**WORK ORDER**
Take the entries below and retype them word for word, excluding the images.

(EXTRACTED ENTRIES)

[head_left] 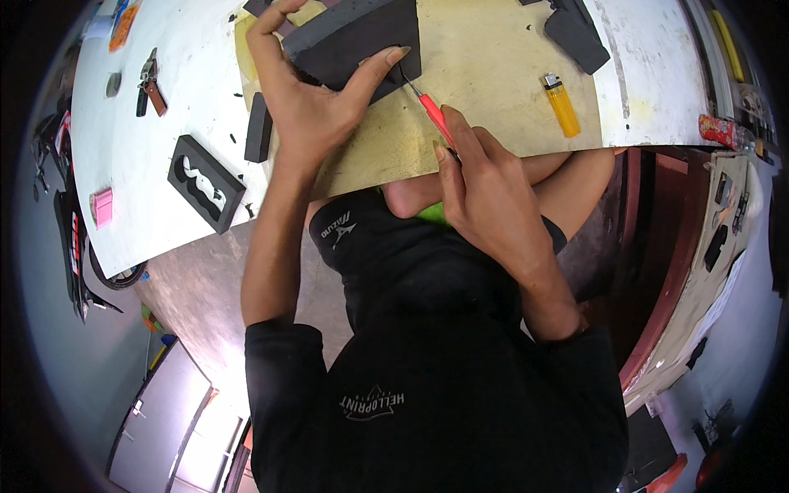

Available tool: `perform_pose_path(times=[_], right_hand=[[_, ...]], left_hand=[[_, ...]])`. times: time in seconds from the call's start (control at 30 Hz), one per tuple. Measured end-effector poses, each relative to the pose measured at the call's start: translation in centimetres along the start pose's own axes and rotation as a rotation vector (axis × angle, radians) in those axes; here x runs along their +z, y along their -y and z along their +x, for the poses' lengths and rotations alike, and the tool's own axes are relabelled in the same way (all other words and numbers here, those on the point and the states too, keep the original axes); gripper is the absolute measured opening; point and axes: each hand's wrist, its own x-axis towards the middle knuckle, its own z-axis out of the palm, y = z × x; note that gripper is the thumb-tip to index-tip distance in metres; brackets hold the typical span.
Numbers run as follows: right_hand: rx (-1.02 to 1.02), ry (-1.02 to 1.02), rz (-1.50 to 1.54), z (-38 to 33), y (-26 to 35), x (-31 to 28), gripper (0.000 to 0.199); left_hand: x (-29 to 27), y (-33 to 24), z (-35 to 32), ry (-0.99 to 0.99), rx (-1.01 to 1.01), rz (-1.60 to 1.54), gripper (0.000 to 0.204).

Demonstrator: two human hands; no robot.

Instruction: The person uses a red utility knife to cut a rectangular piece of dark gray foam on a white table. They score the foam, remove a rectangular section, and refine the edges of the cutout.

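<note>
A thick black foam block (349, 49) is tilted up over a yellowish board, its top edge cut off by the picture's rim. My left hand (312, 115) is closed around it, thumb pressed on the near face. From the right, my right hand (493, 185) grips a slim tool with a red handle (434, 117) and a thin metal tip. That tip meets the block's face close to my left thumb; how deep it goes I cannot tell. A small black foam bar (259, 129) lies beside my left wrist.
On the white table (107, 242) lie a black foam piece with a cut-out (182, 170), a small revolver-shaped object (149, 86) and a pink item (102, 208). A yellow lighter (562, 107) rests on the yellowish board (477, 49), near a black piece (577, 39).
</note>
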Motion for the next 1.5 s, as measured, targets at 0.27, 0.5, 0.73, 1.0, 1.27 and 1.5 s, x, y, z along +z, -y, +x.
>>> perform_pose_path(times=[0.27, 0.5, 0.73, 1.0, 1.27, 1.5], right_hand=[[-0.079, -0.126, 0.063, -0.2, -0.9, 0.6, 0.043], [0.003, -0.055, -0.009, 0.7, -0.5, 1.2, 0.042], [0.013, -0.065, 0.057, -1.5, -0.3, -0.3, 0.041], [-0.005, -0.201, 0.402, -2.7, -2.5, -0.7, 0.037], [0.113, -0.342, 0.727, 0.0, -2.9, -0.1, 0.044], [0.130, -0.166, 0.975, 0.7, -2.9, 0.4, 0.047]], left_hand=[[0.5, 0.8, -1.6, 0.124, -0.277, 0.129, 0.034], [0.5, -0.7, -1.6, 0.115, -0.345, 0.013, 0.021], [0.3, 0.2, -1.8, 0.113, -0.303, -0.022, 0.023], [-0.1, 2.3, -1.4, 0.107, -0.171, 0.008, 0.033], [0.4, -3.3, -2.2, 0.122, -0.577, -0.415, 0.023], [1.5, -6.0, -3.9, 0.098, -0.618, -0.479, 0.022]])
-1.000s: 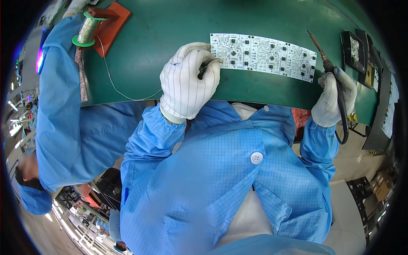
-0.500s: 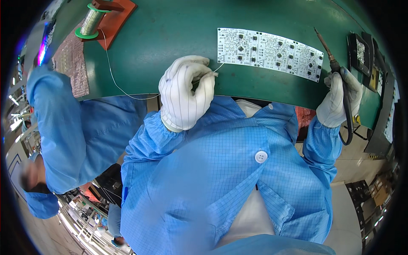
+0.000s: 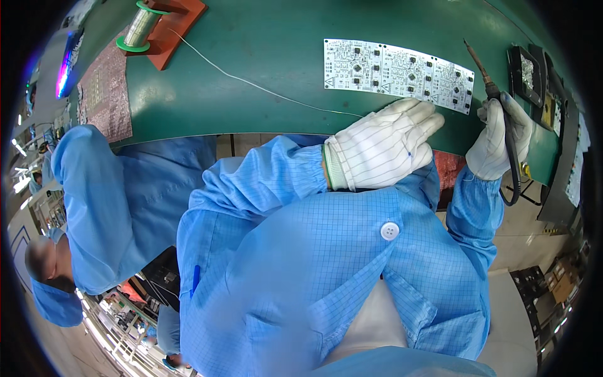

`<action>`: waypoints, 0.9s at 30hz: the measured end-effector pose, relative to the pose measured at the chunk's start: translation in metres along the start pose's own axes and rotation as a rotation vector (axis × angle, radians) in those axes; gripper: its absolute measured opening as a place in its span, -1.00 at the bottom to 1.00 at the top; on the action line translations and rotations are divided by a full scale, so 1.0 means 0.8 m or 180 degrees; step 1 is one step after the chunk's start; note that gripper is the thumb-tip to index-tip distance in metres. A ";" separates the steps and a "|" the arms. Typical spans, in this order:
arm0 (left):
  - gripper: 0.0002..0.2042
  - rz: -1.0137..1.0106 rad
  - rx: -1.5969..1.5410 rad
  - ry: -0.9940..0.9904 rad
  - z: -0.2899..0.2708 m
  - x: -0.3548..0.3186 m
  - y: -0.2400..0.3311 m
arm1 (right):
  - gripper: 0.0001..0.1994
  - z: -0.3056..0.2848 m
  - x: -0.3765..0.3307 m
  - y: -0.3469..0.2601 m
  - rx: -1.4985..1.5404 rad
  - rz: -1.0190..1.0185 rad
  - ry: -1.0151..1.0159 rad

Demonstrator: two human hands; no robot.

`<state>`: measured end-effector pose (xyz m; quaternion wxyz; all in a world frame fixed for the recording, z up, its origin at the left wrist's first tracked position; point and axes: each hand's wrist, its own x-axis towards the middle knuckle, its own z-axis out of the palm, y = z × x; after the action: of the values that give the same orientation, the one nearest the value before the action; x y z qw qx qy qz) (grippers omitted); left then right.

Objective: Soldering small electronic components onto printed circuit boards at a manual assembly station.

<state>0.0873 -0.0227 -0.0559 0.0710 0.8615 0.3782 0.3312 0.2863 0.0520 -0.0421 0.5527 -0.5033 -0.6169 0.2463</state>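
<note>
My left hand [image 3: 388, 143], in a white striped glove, lies just below the white circuit board panel [image 3: 402, 74], its back towards me and its fingers pointing right. A thin solder wire [image 3: 264, 90] runs to it from the spool [image 3: 142, 26] and passes out of sight beneath it; the wire's tip is hidden. The fingers look long and close together, the wire moving along with them. At the right, my gloved right hand [image 3: 492, 143] is closed round a soldering iron [image 3: 494, 90], whose tip points up and left, clear of the board.
The spool sits on a red-brown stand [image 3: 179, 31] at the far left of the green table [image 3: 251, 38]. Bubble wrap [image 3: 107, 94] lies left of it. A black tray [image 3: 527, 75] stands at the right. A co-worker's blue sleeve [image 3: 94, 207] is at the left.
My left hand has swung right to below the board, drawing the solder wire after it in a longer line. My right hand and the iron have hardly moved.
</note>
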 end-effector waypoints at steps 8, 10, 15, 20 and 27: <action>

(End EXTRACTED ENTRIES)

**SOLUTION**
[head_left] 

Available tool: `perform_pose_path(times=[_], right_hand=[[_, ...]], left_hand=[[_, ...]])`. times: time in seconds from the call's start (control at 30 Hz), one per tuple. Measured end-effector poses, each relative to the pose measured at the call's start: translation in centimetres along the start pose's own axes and rotation as a rotation vector (axis × angle, radians) in those axes; here x runs along their +z, y along their -y and z along their +x, for the poses' lengths and rotations alike, and the tool's own axes are relabelled in the same way (all other words and numbers here, those on the point and the states too, keep the original axes); gripper is the absolute measured opening; point and axes: each hand's wrist, its own x-axis towards the middle knuckle, its own z-axis out of the palm, y = z × x; note that gripper is the thumb-tip to index-tip distance in metres; brackets hold the typical span.
Numbers run as follows: right_hand: rx (-1.02 to 1.02), ry (-1.02 to 1.02), rz (-1.50 to 1.54), z (-38 to 33), y (-26 to 35), x (-31 to 28), gripper (0.000 to 0.199); left_hand: x (-29 to 27), y (-33 to 24), z (-35 to 32), ry (-0.99 to 0.99), rx (-1.01 to 1.01), rz (-1.60 to 1.54), gripper (0.000 to 0.204).

Demonstrator: two human hands; no robot.

Instruction: The person uses a red utility knife to cut a rectangular piece of dark gray foam on a white table. They score the foam, remove a rectangular section, and refine the edges of the cutout.

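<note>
A thick black foam block (349, 49) is tilted up over a yellowish board, its top edge cut off by the picture's rim. My left hand (312, 115) is closed around it, thumb pressed on the near face. From the right, my right hand (493, 185) grips a slim tool with a red handle (434, 117) and a thin metal tip. That tip meets the block's face close to my left thumb; how deep it goes I cannot tell. A small black foam bar (259, 129) lies beside my left wrist.
On the white table (107, 242) lie a black foam piece with a cut-out (182, 170), a small revolver-shaped object (149, 86) and a pink item (102, 208). A yellow lighter (562, 107) rests on the yellowish board (477, 49), near a black piece (577, 39).
</note>
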Motion for the next 1.5 s, as measured, targets at 0.27, 0.5, 0.73, 1.0, 1.27 and 1.5 s, x, y, z along +z, -y, +x.
>>> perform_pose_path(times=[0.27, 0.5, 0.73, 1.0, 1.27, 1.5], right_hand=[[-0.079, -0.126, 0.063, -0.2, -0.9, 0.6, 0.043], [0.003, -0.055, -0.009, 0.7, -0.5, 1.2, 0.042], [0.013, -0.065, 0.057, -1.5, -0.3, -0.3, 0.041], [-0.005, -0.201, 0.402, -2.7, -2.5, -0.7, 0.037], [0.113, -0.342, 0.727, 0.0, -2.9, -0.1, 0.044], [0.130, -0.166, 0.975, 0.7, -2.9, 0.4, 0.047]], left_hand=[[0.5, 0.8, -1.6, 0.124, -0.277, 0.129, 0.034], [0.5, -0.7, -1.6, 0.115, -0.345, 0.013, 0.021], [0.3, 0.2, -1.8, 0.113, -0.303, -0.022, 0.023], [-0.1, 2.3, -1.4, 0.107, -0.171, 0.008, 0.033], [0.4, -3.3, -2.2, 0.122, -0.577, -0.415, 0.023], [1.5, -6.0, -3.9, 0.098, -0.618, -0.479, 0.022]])
-1.000s: 
-0.500s: 
+0.000s: 

`<action>`: waypoints, 0.9s at 30hz: the measured end-effector pose, relative to the pose measured at the chunk's start: translation in metres along the start pose's own axes and rotation as a rotation vector (axis × angle, radians) in those axes; gripper: its absolute measured opening as a place in its span, -1.00 at the bottom to 1.00 at the top; on the action line translations and rotations are divided by a full scale, so 1.0 means 0.8 m or 180 degrees; step 1 is one step after the chunk's start; note that gripper is the thumb-tip to index-tip distance in metres. A ";" separates the steps and a "|" the arms. Typical spans, in this order:
arm0 (left):
  - gripper: 0.0002..0.2042
  - rz: -1.0137..1.0106 rad
  - rx: -1.5969..1.5410 rad
  - ry: -0.9940..0.9904 rad
  - z: -0.2899..0.2708 m
  - x: -0.3548..0.3186 m
  - y: -0.2400..0.3311 m
arm1 (right):
  - gripper: 0.0001..0.1994
  - z: -0.3056..0.2848 m
  - x: -0.3765..0.3307 m
  - y: -0.3469..0.2601 m
  - rx: -1.4985..1.5404 rad
  - rz: -1.0190..1.0185 rad
  - ry: -1.0151..1.0159 rad

Demonstrator: two human hands; no robot.

`<state>`: measured end-effector pose (xyz m; quaternion wxyz; all in a world frame fixed for the recording, z up, its origin at the left wrist's first tracked position; point and axes: each hand's wrist, its own x-axis towards the middle knuckle, its own z-axis out of the palm, y = z × x; after the action: of the values that give the same orientation, the one nearest the value before the action; x y z qw qx qy qz) (grippers omitted); left then right.

Objective: Soldering small electronic components onto printed circuit boards at a manual assembly station.

<state>0.0873 -0.0227 -0.0559 0.0710 0.8615 0.3782 0.3312 0.2863 0.0520 -0.0421 0.5527 -0.5033 -0.6169 0.2463</state>
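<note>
My left hand [image 3: 388, 143], in a white striped glove, lies just below the white circuit board panel [image 3: 402, 74], its back towards me and its fingers pointing right. A thin solder wire [image 3: 264, 90] runs to it from the spool [image 3: 142, 26] and passes out of sight beneath it; the wire's tip is hidden. The fingers look long and close together, the wire moving along with them. At the right, my gloved right hand [image 3: 492, 143] is closed round a soldering iron [image 3: 494, 90], whose tip points up and left, clear of the board.
The spool sits on a red-brown stand [image 3: 179, 31] at the far left of the green table [image 3: 251, 38]. Bubble wrap [image 3: 107, 94] lies left of it. A black tray [image 3: 527, 75] stands at the right. A co-worker's blue sleeve [image 3: 94, 207] is at the left.
My left hand has swung right to below the board, drawing the solder wire after it in a longer line. My right hand and the iron have hardly moved.
</note>
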 end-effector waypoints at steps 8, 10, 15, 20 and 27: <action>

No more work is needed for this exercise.